C’est en présence de Jean-paul Monchau, Ambassadeur de la France près le Bénin,  Elise Gbèdo,  Ministre de la justice et garde des sceaux, Fatouma Amadou Djibril, Ministre de la famille, les hommes des médias et plusieurs militants des droits des enfants que cette séance d’information et de formation a été ouverte. Prenant la parole en premier,  Jean-Paul  Monchau a planté le décor de la cérémonie. Dans son mot de bienvenue,  l’Ambassadeur de la France a fait un petit rappel sur l’état des lieux actuel de l’adoption internationale ainsi que les ratifications de la convention de la Haye, un texte signé le 29 mai 1993 et portant sur la protection des enfants et de la coopération en matière d’adoption internationale. Aux dires de l’Ambassadeur, c’est un texte dont la mise au point a été très difficile compte tenu de la relativité des droits des personnes au sein des pays signataires. A ce jour, environ 85 pays dont la France, les Etats Unis, le Togo, le Vietnam entre autres ont déjà ratifié cette convention. Mais la ratification du Bénin se fait toujours attendre. Il n’en  demeure pas moins, selon Jean-Paul Monchau, que la volonté étatique y soit.  D’ailleurs, la Ministre de la justice, garde des sceaux trouve opportune l’initiative et promet peser de tout son poids pour que dans les jours à venir, le gouvernement béninois, envoie le projet de loi portant ratification de la convention de la Haye aux législateurs. Pour elle,  «l’enfant doit grandir dans une famille harmonieuse pour son épanouissement». Aussi,  «l’adoption ne doit se faire que dans l’intérêt supérieur de l’enfant et tout ceci selon la pratique judiciaire en la matière au Bénin».  La Ministre de la famille, dans son discours a justifié les adoptions illégales observées au Bénin. Lesquelles s’expliquent  par le grand taux d’analphabétisme des Béninois qui ignorent  leurs droits.

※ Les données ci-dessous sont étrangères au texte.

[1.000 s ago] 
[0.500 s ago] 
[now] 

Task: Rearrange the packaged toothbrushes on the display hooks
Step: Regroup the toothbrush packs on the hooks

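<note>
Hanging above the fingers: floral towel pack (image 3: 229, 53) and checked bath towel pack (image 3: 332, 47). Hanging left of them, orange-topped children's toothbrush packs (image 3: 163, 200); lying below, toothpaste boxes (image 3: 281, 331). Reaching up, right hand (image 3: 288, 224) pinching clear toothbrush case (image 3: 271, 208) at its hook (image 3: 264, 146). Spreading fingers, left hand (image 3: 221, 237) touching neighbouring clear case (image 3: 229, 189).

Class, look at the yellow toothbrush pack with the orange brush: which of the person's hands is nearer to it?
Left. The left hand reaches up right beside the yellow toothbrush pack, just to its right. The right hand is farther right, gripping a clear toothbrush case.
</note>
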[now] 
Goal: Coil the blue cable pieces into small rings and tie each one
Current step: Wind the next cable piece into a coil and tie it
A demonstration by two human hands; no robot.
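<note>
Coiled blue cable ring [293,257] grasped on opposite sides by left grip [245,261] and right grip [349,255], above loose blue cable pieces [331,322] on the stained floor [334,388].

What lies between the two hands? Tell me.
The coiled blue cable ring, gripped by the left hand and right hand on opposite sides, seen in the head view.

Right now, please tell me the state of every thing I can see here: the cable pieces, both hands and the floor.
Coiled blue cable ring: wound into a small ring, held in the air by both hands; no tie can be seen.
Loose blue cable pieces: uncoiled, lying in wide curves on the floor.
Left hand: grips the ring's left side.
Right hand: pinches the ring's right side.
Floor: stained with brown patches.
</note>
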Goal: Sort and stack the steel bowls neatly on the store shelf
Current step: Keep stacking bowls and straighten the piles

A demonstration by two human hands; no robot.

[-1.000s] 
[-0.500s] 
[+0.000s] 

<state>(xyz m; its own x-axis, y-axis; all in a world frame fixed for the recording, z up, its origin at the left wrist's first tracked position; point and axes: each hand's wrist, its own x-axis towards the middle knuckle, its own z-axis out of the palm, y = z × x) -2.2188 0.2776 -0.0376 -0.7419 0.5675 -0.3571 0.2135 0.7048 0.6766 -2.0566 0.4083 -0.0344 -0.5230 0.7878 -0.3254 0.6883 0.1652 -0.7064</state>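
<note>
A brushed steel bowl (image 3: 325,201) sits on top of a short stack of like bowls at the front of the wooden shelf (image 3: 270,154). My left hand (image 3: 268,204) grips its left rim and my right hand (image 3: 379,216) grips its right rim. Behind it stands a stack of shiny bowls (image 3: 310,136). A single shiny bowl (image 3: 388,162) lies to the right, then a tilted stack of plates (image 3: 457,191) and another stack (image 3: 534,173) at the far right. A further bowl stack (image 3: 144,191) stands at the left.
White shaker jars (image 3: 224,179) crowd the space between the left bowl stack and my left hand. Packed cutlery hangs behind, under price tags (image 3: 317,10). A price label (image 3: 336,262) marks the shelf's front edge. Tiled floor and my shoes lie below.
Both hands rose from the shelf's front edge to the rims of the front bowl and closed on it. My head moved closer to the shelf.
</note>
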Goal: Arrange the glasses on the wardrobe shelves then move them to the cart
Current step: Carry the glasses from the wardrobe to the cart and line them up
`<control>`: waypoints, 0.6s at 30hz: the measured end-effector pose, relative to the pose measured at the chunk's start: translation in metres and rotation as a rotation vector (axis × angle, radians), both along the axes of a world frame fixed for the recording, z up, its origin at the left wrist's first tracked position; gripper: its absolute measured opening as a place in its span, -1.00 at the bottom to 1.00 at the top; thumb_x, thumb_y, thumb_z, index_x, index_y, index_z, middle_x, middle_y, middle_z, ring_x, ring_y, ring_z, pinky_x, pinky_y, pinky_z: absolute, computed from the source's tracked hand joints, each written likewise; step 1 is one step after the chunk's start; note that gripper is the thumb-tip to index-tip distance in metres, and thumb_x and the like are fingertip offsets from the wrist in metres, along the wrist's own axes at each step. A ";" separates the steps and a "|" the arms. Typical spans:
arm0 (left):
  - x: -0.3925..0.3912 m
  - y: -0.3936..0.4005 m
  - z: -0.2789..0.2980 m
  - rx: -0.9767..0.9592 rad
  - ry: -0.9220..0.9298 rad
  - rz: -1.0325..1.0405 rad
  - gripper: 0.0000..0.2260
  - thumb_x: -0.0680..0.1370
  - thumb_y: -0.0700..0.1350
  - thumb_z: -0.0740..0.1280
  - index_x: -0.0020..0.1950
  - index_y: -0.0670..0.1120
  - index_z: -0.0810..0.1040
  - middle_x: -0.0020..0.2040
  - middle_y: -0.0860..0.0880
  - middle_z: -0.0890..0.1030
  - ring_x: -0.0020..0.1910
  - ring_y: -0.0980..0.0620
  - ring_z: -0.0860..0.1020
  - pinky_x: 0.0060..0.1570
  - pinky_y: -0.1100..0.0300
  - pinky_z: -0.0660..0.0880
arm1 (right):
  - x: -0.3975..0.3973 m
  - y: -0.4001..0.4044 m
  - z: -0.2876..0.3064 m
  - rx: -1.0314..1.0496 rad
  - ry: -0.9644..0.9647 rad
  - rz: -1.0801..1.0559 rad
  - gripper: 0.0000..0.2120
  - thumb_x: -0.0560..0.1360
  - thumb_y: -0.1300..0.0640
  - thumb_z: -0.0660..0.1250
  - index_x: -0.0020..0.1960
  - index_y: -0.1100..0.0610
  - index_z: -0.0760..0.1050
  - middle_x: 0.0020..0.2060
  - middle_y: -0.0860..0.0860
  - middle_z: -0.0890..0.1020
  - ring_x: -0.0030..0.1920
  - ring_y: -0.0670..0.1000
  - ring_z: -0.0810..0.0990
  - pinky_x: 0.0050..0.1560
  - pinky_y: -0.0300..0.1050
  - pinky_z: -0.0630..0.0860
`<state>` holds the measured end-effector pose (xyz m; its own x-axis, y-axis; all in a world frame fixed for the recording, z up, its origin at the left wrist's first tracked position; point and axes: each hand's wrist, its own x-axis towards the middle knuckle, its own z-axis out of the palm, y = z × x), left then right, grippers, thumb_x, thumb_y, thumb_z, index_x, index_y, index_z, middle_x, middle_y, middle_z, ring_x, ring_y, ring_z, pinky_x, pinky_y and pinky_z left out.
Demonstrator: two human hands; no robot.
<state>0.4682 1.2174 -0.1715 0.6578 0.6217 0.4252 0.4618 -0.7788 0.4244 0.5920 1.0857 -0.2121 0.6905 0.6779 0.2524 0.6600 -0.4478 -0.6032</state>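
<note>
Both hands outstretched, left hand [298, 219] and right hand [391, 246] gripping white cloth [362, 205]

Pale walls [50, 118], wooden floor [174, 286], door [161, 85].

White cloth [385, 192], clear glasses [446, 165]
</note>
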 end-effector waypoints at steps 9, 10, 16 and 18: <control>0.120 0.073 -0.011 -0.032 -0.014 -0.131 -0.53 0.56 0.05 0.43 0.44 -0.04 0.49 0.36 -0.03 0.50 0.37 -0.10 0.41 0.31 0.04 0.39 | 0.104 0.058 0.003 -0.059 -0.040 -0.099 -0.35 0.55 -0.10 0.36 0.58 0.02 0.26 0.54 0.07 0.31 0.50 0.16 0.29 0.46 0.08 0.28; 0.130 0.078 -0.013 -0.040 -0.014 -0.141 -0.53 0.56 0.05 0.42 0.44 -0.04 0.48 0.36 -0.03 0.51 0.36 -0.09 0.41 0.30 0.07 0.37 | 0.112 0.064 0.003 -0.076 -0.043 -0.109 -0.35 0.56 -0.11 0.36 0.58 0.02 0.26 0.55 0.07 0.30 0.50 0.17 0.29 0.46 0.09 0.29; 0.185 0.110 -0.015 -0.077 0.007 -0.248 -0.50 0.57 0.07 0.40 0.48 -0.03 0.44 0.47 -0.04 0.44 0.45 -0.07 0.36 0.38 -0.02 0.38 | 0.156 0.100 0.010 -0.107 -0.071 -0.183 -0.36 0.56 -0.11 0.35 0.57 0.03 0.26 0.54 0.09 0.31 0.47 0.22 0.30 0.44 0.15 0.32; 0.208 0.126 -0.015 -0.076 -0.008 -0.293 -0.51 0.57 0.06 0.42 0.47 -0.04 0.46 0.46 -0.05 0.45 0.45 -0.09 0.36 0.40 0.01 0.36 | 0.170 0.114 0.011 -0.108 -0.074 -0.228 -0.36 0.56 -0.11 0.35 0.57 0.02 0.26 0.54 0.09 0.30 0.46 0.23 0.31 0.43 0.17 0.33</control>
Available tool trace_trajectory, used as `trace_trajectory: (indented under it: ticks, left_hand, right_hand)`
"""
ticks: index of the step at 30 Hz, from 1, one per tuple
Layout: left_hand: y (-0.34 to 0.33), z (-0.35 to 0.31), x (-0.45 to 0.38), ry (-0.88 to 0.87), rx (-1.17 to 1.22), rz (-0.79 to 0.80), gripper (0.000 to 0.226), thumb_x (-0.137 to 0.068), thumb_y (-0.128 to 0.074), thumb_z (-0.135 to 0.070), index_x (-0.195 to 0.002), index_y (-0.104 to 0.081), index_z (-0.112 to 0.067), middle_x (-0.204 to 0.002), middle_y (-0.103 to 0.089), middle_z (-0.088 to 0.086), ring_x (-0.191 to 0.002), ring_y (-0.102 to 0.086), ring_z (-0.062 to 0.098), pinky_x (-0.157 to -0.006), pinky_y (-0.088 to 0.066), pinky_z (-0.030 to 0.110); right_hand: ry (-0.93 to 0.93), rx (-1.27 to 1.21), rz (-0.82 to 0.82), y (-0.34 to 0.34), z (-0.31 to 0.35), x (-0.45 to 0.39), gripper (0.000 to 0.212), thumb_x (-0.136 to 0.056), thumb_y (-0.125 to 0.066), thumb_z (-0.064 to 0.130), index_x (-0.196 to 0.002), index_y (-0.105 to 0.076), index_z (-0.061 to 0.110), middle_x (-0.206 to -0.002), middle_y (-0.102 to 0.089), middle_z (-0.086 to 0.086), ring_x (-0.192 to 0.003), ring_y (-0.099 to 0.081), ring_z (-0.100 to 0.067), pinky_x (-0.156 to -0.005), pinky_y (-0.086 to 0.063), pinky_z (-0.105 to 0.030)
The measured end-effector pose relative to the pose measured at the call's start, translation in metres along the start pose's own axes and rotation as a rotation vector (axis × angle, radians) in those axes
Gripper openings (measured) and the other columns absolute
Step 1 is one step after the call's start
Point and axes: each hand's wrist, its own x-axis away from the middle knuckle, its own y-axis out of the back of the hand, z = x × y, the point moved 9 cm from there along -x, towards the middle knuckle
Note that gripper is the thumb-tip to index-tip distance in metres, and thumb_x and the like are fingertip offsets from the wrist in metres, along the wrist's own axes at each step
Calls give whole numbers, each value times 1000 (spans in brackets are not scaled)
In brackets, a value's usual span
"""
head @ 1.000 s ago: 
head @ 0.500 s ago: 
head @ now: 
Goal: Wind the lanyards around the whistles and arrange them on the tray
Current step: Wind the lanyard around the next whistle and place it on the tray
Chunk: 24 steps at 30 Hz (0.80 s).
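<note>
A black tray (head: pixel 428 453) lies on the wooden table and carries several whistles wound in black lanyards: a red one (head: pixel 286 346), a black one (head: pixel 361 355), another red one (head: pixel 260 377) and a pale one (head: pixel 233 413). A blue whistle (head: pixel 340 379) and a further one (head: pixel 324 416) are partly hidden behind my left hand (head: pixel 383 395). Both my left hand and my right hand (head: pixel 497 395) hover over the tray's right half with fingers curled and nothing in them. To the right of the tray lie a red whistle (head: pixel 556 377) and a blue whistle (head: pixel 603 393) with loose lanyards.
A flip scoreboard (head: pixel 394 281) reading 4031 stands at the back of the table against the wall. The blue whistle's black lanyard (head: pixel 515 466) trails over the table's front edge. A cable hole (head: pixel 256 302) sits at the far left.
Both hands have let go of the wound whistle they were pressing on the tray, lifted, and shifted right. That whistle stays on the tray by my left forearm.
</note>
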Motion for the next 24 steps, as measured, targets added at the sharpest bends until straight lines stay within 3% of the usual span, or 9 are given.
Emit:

Les objectifs du séminaire

Ce séminaire permettra aux participants  à partir des différentes communications prévues, d’acquérir et de renforcer leurs connaissances sur les principes de la convention de la  Haye, les enjeux juridiques, les procédures mises en œuvre en France et d’autres pays (soucieux  de la situation très préoccupante des enfants dans le monde, des aspects psychologiques de l’adoption…). Ces différentes communications seront présentées entre autres  par  Edith Sudre, magistrat, chargée du service de l’adoption internationale du ministère français des affaires étrangères ; Emmanuelle Harang, représentant le bureau permanent de la convention de la Haye sur la protection des enfants et la coopération en matière d’adoption internationale ;  le Dr Marie-Odile Pérouse de Monclos, pédopsychiatre à l’Hôpital Saint Anne à Paris et Viviane Luccin-Akindou, responsable du service d’adoption au Conseil général de Seine Saint-Dénis. Les travaux  de ce séminaire prendront fin ce jour.